La crisis es, así, un componente del arte y éste depende de momentos de conflicto y tensión para producir. Justamente, el arte consiste en uno de los principales dispositivos con que cuenta la cultura contemporánea para examinar sus propios enunciados, renovar sus valores y sus códigos e impedir que se adormezca la percepción colectiva arrullada por un concepto seguro y fijo de lo social.

Por otra parte, según queda sostenido, el arte también se involucra con la figura de la crisis, en cuanto constituye en sí mismo un dispositivo de crisis: a través del juego de imágenes desestabiliza las certezas establecidas y moviliza el juego del sentido. Ahora bien, el arte crítico -el que delata la crisis de la representación, el que enuncia la crisis de lo establecido- atraviesa un momento complicado. Es que en la escena contemporánea conviven instituciones y sensibilidades diferentes que movilizan distintos grados y nociones de criticidad.
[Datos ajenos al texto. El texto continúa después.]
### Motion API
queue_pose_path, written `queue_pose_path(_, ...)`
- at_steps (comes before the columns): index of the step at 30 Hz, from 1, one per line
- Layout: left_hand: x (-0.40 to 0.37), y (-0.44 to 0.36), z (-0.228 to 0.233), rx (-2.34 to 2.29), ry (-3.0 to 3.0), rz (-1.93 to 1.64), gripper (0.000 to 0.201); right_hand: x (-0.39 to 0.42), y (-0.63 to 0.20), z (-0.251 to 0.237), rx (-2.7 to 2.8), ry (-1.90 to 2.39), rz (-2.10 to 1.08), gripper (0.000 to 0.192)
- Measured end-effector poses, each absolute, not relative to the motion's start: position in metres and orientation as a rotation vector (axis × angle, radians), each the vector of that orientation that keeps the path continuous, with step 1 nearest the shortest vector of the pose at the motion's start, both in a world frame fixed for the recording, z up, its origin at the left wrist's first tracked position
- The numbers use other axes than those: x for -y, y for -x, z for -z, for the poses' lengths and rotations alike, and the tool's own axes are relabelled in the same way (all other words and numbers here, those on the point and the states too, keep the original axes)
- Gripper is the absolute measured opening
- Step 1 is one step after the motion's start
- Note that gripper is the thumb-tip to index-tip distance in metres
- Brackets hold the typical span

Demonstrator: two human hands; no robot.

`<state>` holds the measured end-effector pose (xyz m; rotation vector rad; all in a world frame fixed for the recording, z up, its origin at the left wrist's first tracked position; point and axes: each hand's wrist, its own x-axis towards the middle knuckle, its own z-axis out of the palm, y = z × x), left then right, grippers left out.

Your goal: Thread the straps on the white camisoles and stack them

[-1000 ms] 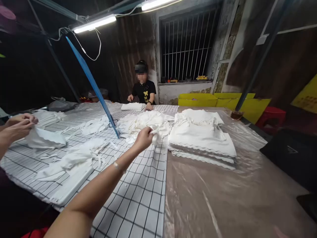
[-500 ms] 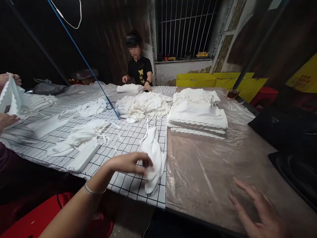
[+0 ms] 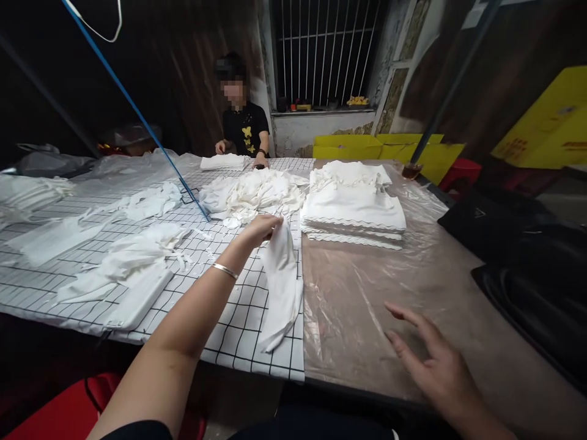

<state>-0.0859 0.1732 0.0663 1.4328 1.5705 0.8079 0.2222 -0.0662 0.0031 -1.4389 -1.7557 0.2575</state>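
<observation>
My left hand (image 3: 262, 228) pinches the top end of a long white cloth piece (image 3: 282, 287) that lies on the black-and-white checked sheet (image 3: 238, 333), near the table's front edge. A thin bracelet sits on that wrist. My right hand (image 3: 428, 360) hovers open, fingers spread, over the clear plastic sheet (image 3: 367, 305) that covers the right half of the table. It holds nothing.
A loose heap of white cloth (image 3: 250, 195) lies mid-table, beside a neat stack of folded white pieces (image 3: 353, 211). More white pieces (image 3: 123, 263) lie to the left. A person in a black shirt (image 3: 243, 131) works at the far end. A blue rod (image 3: 137, 116) slants down to the table.
My left hand pulled a white piece from the heap to the front edge, then slid up along it to its far end. My right hand came into view and moved left.
</observation>
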Motion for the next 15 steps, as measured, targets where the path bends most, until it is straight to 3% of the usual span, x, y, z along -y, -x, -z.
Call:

Por un lado, se encuentran los modelos de las estéticas masivas, las industrias culturales y las tecnologías de la información y la telecomunicación, el diseño y la publicidad; por otro, las expresiones artísticas autónomas, sean de ascendencia ilustrada (“Bellas Artes”, arte contemporáneo), sean de origen popular tradicional (indígena y rural). La hegemonía de la cultura globalizada determina que no sólo los modelos directamente dependientes del mercado, sino aun los declarados independientes y, hasta, opuestos a él, sean interceptados por la lógica mercantil en cuanto generen rentas. Es por eso que incluso el arte crítico, definido como impugnador del sistema, deba circular a menudo a través de las instituciones del mercado y asumir los formatos y las reglas de juego de las industrias culturales.
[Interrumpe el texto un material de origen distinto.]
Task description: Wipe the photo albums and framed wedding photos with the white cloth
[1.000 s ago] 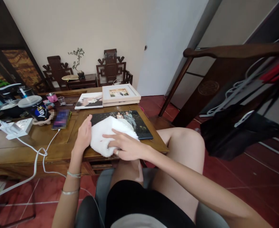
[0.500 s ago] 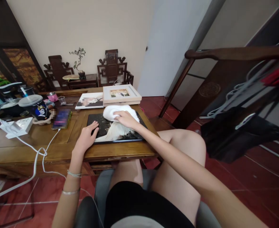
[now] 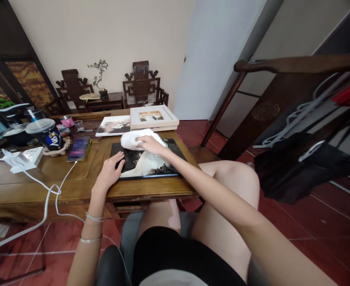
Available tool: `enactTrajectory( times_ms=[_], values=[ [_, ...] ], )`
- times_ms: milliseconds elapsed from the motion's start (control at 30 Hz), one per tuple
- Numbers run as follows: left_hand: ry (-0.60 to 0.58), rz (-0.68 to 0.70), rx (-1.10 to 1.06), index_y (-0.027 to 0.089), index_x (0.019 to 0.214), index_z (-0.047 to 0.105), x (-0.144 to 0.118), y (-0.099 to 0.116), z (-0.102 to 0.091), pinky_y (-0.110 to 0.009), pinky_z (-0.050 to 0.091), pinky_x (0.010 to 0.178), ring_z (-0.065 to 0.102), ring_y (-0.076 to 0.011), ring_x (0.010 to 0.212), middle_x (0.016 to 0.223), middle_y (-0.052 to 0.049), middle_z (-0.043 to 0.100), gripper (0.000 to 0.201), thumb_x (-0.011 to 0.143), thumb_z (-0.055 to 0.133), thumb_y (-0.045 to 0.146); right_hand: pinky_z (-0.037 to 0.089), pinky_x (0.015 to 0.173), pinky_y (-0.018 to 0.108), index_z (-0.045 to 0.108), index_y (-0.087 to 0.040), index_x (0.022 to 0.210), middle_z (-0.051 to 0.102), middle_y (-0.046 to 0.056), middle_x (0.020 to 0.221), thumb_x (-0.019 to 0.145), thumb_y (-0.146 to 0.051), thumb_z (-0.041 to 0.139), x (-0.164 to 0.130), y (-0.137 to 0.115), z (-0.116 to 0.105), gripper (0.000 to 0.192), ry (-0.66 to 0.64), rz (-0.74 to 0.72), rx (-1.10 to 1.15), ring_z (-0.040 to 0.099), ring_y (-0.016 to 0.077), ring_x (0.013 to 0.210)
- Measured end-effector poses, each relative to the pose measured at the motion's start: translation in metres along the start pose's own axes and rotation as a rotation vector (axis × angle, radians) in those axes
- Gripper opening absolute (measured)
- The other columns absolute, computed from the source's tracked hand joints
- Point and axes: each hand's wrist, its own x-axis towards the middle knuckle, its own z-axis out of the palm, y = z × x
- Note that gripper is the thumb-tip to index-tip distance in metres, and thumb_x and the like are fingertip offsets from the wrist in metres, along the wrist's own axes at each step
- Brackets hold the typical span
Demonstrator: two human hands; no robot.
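A dark-edged photo panel (image 3: pixel 151 165) with a white dress in its picture lies flat near the front edge of the wooden table. My left hand (image 3: pixel 113 169) rests on its left edge, fingers stretched out and holding nothing. Bunched under my right hand (image 3: pixel 151 144) is a fluffy white cloth (image 3: pixel 129 140), gripped by the fingers and lying on the upper part of the panel. The cloth hides part of the panel's far edge.
Behind the panel lie a white-framed picture (image 3: pixel 170 119) and a photo print (image 3: pixel 112 127). Leftward are a phone (image 3: pixel 78 149) on a cable, a lidded drink cup (image 3: pixel 48 135) and a white power strip (image 3: pixel 28 159). A wooden chair (image 3: pixel 264 107) stands at the right.
My right hand has slid the white cloth a little to the left across the panel, baring more of its right side. My left hand stays on the panel's left edge.
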Motion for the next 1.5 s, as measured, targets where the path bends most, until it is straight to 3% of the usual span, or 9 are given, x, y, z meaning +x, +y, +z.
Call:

La cuestión es hasta qué punto puede subsistir el nervio crítico de esas prácticas cuyas maniobras subversivas han sido en gran parte cooptadas, y por lo tanto neutralizadas, por el sistema del mercado. Así, la meta trasgresora del arte, que supone la distinción entre posiciones conservadoras y disidentes, queda borroneada en un paisaje nivelado por la globalización del consumo y la información y confundido por la alteración de las estrategias hegemónicas. Buscando seducir, escandalizar, excitar o asombrar (para renovar el aura de la mercancía), la industria de la imagen escamotea los recursos de las vanguardias intentando no ya intensificar experiencias, sino impactar en la percepción, despertar emociones rápidas, estimular la fantasía y volver más apetecible y misterioso el objeto en vistas a su mejor circulación.
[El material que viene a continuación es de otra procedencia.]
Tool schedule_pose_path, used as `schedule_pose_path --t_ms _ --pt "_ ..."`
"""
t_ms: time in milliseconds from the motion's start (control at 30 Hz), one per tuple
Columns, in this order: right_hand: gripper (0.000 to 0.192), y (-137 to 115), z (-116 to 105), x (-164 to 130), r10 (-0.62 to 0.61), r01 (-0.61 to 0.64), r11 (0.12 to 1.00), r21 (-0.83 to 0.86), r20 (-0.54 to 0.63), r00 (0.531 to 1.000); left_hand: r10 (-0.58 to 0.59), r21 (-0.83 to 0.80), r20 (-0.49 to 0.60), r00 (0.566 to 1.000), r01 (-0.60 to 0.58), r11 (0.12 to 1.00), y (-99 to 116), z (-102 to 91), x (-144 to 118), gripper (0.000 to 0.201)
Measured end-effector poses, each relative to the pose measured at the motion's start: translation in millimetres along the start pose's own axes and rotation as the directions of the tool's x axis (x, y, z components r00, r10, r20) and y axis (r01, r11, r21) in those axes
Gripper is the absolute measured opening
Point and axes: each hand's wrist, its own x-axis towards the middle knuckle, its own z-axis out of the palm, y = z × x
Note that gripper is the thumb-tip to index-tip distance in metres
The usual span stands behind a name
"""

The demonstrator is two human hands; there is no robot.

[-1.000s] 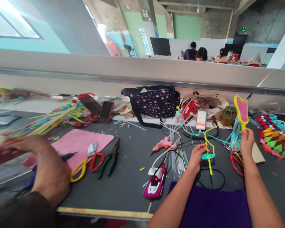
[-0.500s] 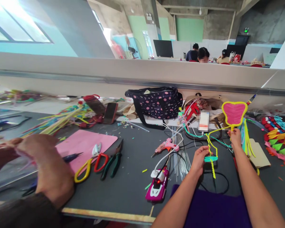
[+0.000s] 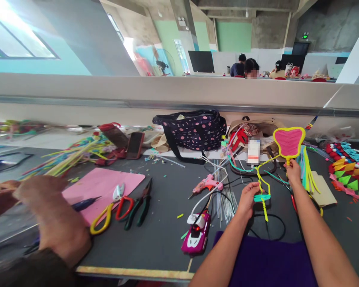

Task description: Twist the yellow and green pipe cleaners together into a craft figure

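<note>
My left hand [image 3: 249,199] pinches a yellow twisted pipe-cleaner stem [image 3: 264,209] beside the teal band [image 3: 261,197] wound across it. My right hand [image 3: 293,172] is closed on the short yellow stalk under a pink panel [image 3: 288,143] with a fuzzy yellow rim, held upright. Yellow branches spread from the top of the twisted stem, one running toward the pink panel. Behind the stem is a white rectangular item [image 3: 253,152] with a blurred face. The exact contact of my fingertips is partly hidden.
A pink glue gun [image 3: 208,183], a purple power strip [image 3: 197,235], scissors [image 3: 115,205] and green-handled pliers [image 3: 140,205] lie left of my hands. A co-worker's hand [image 3: 52,211] is at far left. A dark patterned bag [image 3: 194,129] stands behind. Yellow strips [image 3: 309,171] lie at right.
The whole view has shifted slightly, so the table items appear a little farther left. My hands keep the same holds on the twisted stem and the pink panel's stalk.
</note>
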Motion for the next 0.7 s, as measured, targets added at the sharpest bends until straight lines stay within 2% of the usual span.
schedule_pose_path --t_ms 133,333,533,700 --pt "0.026 1 3 -2 0.025 -0.024 0.997 0.069 -0.01 1.0 0.007 -0.005 0.002 1.0 -0.007 1.0 1 0.2 -1 0.027" --pt "0.028 1 3 1 0.069 -0.066 0.995 0.081 -0.033 0.997 0.0 0.008 0.006 1.0 0.0 1.0 0 -0.5 1 0.028" --pt "0.021 -1 4 1 0.064 -0.063 0.998 0.01 -0.071 0.995 -0.003 0.004 0.008 1.0 0.003 1.0 -1 -1.3 1 0.03" --pt "0.021 -9 -1 -7 -0.002 -0.003 0.996 -0.086 -0.057 0.998 0.001 0.011 0.011 1.0 -0.001 1.0 0 0.0 -1 0.026"
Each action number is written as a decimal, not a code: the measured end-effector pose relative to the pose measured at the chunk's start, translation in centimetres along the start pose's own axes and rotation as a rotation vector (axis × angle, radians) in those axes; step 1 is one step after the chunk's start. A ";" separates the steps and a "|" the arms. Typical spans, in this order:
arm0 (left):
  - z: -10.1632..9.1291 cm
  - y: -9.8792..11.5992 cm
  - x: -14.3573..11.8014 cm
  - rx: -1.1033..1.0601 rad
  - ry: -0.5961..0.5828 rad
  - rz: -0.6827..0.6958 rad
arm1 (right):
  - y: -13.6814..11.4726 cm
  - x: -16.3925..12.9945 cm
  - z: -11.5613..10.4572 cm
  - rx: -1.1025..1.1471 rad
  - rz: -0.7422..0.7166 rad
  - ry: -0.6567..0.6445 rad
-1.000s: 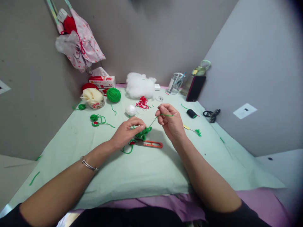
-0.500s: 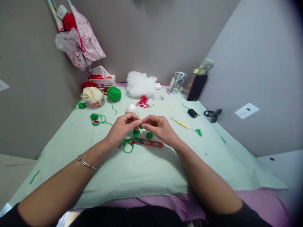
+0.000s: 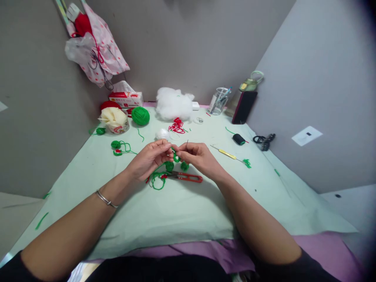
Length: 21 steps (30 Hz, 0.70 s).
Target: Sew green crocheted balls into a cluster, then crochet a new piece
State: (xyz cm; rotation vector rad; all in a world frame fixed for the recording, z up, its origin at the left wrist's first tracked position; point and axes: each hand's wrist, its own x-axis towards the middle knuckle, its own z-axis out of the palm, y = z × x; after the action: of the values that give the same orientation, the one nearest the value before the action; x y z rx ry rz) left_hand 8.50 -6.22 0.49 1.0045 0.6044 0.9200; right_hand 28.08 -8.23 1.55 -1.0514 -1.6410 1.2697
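Observation:
Over the middle of the table my left hand (image 3: 152,156) and my right hand (image 3: 197,156) meet, fingertips almost touching. Between them is a small green crocheted piece (image 3: 176,156), with an opening in it. My right thumb and fingers pinch its right side, and a thin needle-like shaft (image 3: 187,145) points up from that hand. My left thumb and forefinger are closed at its upper left edge, the palm turned partly up. Just below lie two green crocheted balls (image 3: 169,166), red-handled thread snips (image 3: 188,178) and a loop of green yarn (image 3: 158,183) with a red bit.
Behind are white stuffing (image 3: 174,103), a white yarn ball (image 3: 162,134), tangled red yarn (image 3: 177,126) and a green yarn ball (image 3: 140,116). A yellow-handled crochet hook (image 3: 227,154), black thread spool (image 3: 239,139) and phone (image 3: 244,107) are right; a tub (image 3: 119,127) is left.
My left hand has rolled its palm upward and shifted slightly left, uncovering more of the green crocheted piece. My right hand keeps its pinch, nearly in place.

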 end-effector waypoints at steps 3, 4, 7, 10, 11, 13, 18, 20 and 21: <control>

Entonces, la obscenidad, la violencia extrema y la denuncia de la injusticia, tanto como la creatividad, la innovación formal y la innovación tecnológica, son empleadas como insumos de la publicidad o novedades de los medios de comunicación: recursos de la industria del entretenimiento. Incluso la diversidad intercultural y la diferencia periférica han ingresado, homogeneizadas, en las vitrinas y las pantallas del mercado mundial; “la marginalidad se ha vuelto un espacio productivo”, dice Stuart Hall[7].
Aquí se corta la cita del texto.